Many types of mortgages
Mortgages come in many shapes and forms. Since lenders are in competition with one another, you can often find loans that cater to underserved markets. In this case, that market is people with low credit scores.
Call some local lenders and ask if they have programs for people with low credit. Often they will point you toward first-time homeowner loans and USDA-guaranteed mortgages. Other times they might offer loans with high down payments. But, you’ll never know until you ask.
USDA and FHA Loans
Currently, USDA loans have a minimum credit score of 620. For FHA loans, lenders recently reduced the minimum score to 580. With these loans, you can pay a low, or no, down payment and still receive a mortgage loan.
The first step to getting approved for either type of loan is getting in contact with a lender to determine your eligibility.
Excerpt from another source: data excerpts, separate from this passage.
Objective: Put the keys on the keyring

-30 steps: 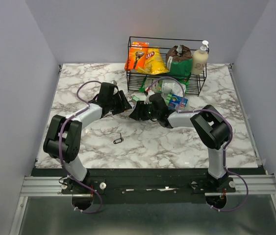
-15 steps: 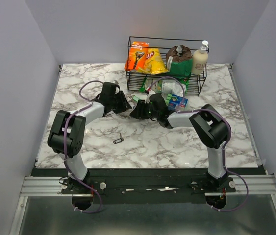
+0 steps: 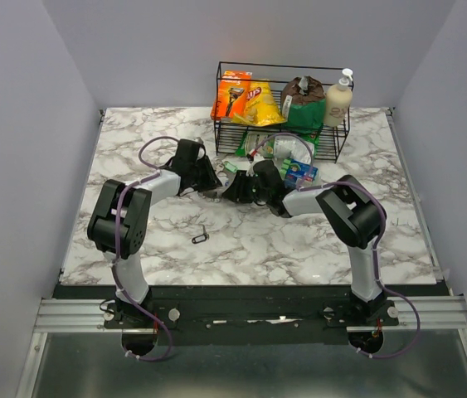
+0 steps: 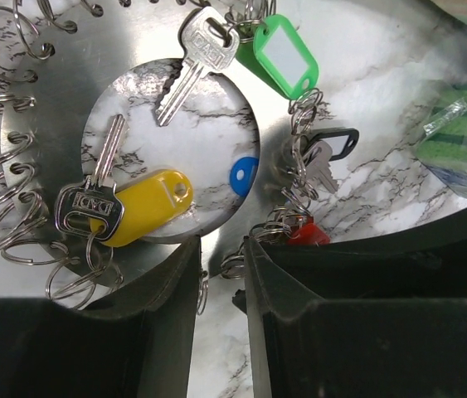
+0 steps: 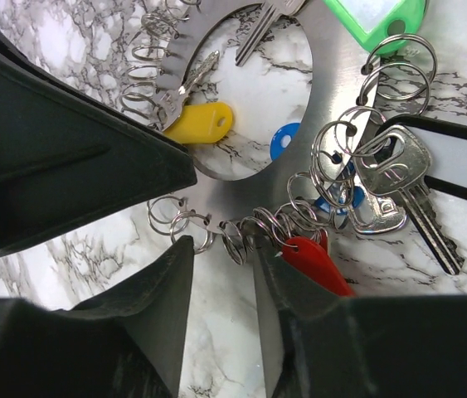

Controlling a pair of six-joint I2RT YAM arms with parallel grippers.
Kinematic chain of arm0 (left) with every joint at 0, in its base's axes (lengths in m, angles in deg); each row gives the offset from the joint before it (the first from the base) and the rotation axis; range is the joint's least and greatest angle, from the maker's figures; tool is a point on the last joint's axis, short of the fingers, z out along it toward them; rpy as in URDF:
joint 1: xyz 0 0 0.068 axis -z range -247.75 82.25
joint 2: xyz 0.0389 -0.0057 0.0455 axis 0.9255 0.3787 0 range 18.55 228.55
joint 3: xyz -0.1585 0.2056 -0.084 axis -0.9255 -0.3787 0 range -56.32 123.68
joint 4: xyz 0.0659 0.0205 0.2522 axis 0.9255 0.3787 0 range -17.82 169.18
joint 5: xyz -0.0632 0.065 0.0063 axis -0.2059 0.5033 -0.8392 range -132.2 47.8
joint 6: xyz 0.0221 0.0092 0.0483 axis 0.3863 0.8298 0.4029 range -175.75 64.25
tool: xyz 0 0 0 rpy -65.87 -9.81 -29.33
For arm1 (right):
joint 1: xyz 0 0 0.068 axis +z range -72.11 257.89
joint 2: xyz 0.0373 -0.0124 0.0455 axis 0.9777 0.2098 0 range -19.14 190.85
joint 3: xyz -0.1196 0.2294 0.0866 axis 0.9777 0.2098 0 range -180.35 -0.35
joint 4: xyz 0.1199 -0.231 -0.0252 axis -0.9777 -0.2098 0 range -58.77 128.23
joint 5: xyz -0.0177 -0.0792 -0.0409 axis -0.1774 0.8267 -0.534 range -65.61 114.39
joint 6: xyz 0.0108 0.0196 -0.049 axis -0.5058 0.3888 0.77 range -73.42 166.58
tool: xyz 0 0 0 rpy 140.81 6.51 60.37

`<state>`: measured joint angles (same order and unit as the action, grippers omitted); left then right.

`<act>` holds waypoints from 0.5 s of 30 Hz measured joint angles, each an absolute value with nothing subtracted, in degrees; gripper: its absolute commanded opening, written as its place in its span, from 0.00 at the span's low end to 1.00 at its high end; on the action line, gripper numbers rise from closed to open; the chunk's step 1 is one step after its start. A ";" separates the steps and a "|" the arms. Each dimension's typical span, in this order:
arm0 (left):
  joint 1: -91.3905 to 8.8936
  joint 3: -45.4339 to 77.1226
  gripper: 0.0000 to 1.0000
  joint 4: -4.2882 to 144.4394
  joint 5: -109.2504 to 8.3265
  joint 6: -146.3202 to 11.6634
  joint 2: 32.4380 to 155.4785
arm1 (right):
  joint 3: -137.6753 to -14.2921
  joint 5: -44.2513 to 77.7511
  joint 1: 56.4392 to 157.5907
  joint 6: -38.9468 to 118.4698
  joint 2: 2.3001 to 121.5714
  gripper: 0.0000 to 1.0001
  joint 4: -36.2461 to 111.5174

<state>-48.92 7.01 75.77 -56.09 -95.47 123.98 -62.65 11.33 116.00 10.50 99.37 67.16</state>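
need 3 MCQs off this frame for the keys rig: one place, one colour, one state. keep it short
1. Where does the yellow tag lie?
A. well outside the metal disc
B. in the metal disc's central opening
C. between the fingers of the left pincer

2. The small round tag beside it is:
A. blue
B. orange
C. white

3. The left pincer's jaws are:
A. shut on the yellow tag
B. parted
C. out of view

Key:
1 B, it rests on the marble table framed by the disc's hole.
2 A, it shows blue at the hole's right edge.
3 B, marble shows between the fingers.
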 measured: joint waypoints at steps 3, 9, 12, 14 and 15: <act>-48.92 6.98 0.33 75.75 -56.09 -95.39 124.68 | -62.65 11.22 116.00 10.35 99.51 0.41 67.16; -48.92 6.57 0.33 75.58 -56.18 -95.19 125.07 | -62.65 10.94 115.78 10.13 99.59 0.34 67.20; -48.92 6.33 0.33 75.45 -56.20 -95.19 125.20 | -62.65 10.41 115.69 10.11 99.59 0.34 67.25; -48.92 6.13 0.33 75.34 -56.22 -95.19 125.36 | -62.65 9.93 115.62 10.09 99.59 0.34 67.33; -48.92 6.07 0.33 75.27 -56.22 -95.19 125.44 | -62.65 9.76 115.62 10.09 99.59 0.33 67.38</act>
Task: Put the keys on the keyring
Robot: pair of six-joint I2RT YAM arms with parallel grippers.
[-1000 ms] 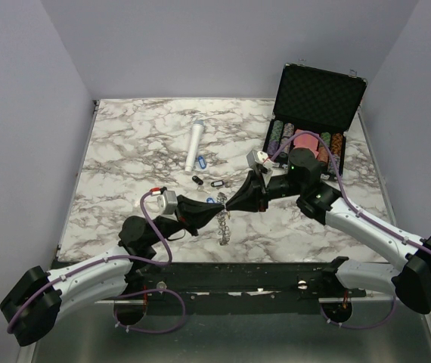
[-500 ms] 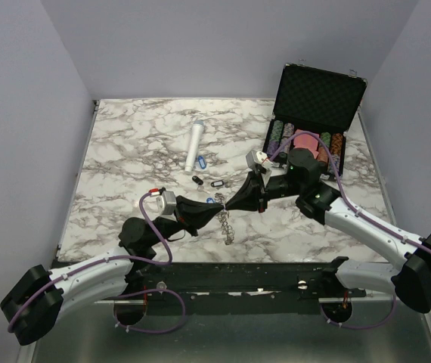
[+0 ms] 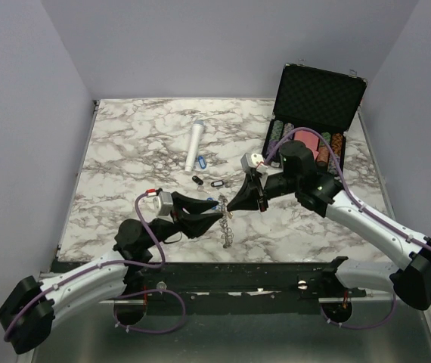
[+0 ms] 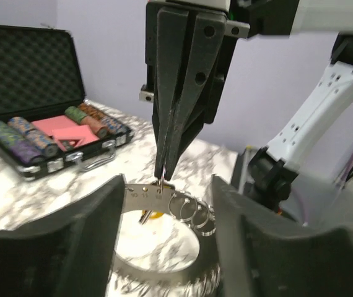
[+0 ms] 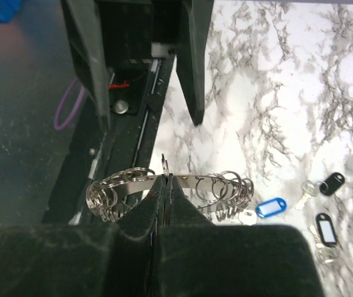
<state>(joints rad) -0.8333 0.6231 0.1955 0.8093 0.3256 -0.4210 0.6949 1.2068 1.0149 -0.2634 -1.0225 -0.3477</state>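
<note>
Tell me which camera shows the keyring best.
Right wrist: the keyring sits sharp and close, its band and hanging loops plain, pinched at the top edge by the right gripper. Left wrist shows its upper band clearly, but the lower arc is blurred. Top external shows only a tiny glint.

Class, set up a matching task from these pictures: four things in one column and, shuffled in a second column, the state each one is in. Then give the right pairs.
Column one
1. left hand
2. right hand
3. case
4. white cylinder

Column two
A. lying on its side on the table
B. shut on the keyring
C. lid raised
D. open, fingers spread apart

Pairs: 1-D, 2-B, 3-C, 4-A
</note>
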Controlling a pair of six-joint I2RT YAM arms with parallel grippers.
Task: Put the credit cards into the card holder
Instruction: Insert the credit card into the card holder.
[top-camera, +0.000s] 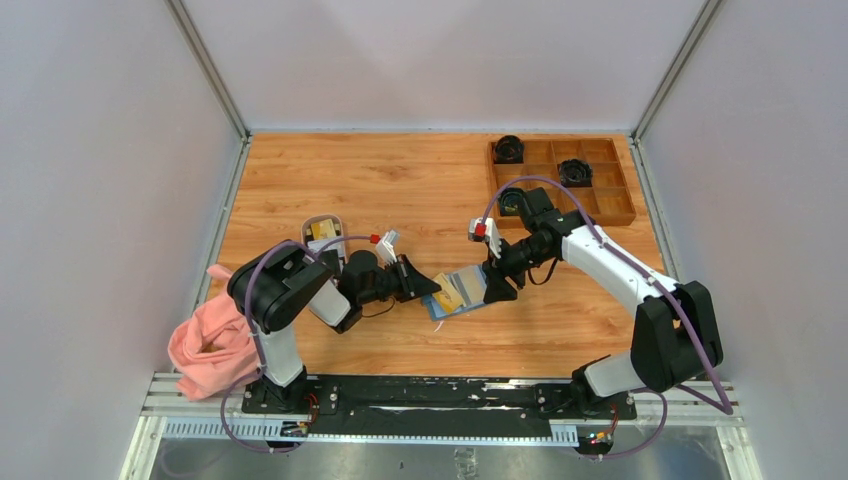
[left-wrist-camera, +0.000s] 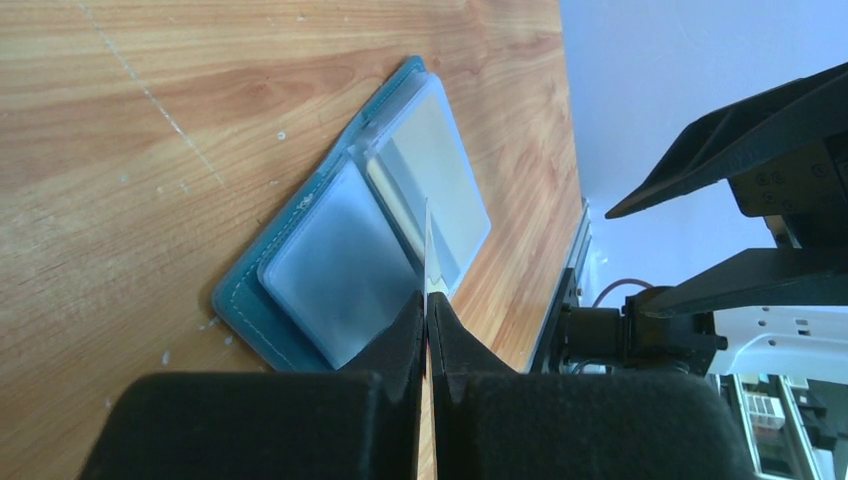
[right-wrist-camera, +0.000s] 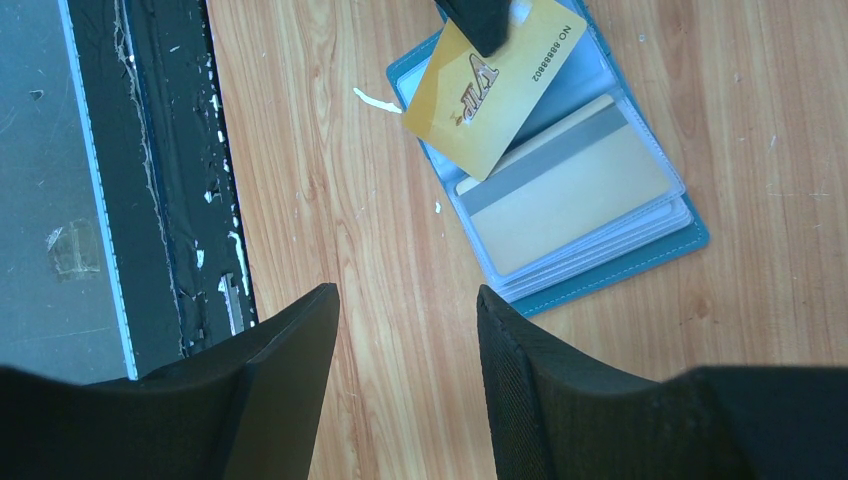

Eligibility is based on other factors such as your income, and in the case of USDA loans, the location of the home.
If your score is lower than 580 or you don’t qualify for a USDA loan, you can still find other options. One would be to pay a higher down payment on the home. This would help ensure the lender that you are able to provide income to make payments in spite of your credit history.
Another option would be to reason with your lender of choice. Most of the application process comes down to numbers, but if you can show a lender that you have substantial, reliable income, and have been making rent payments for multiple years, these can both help build your case.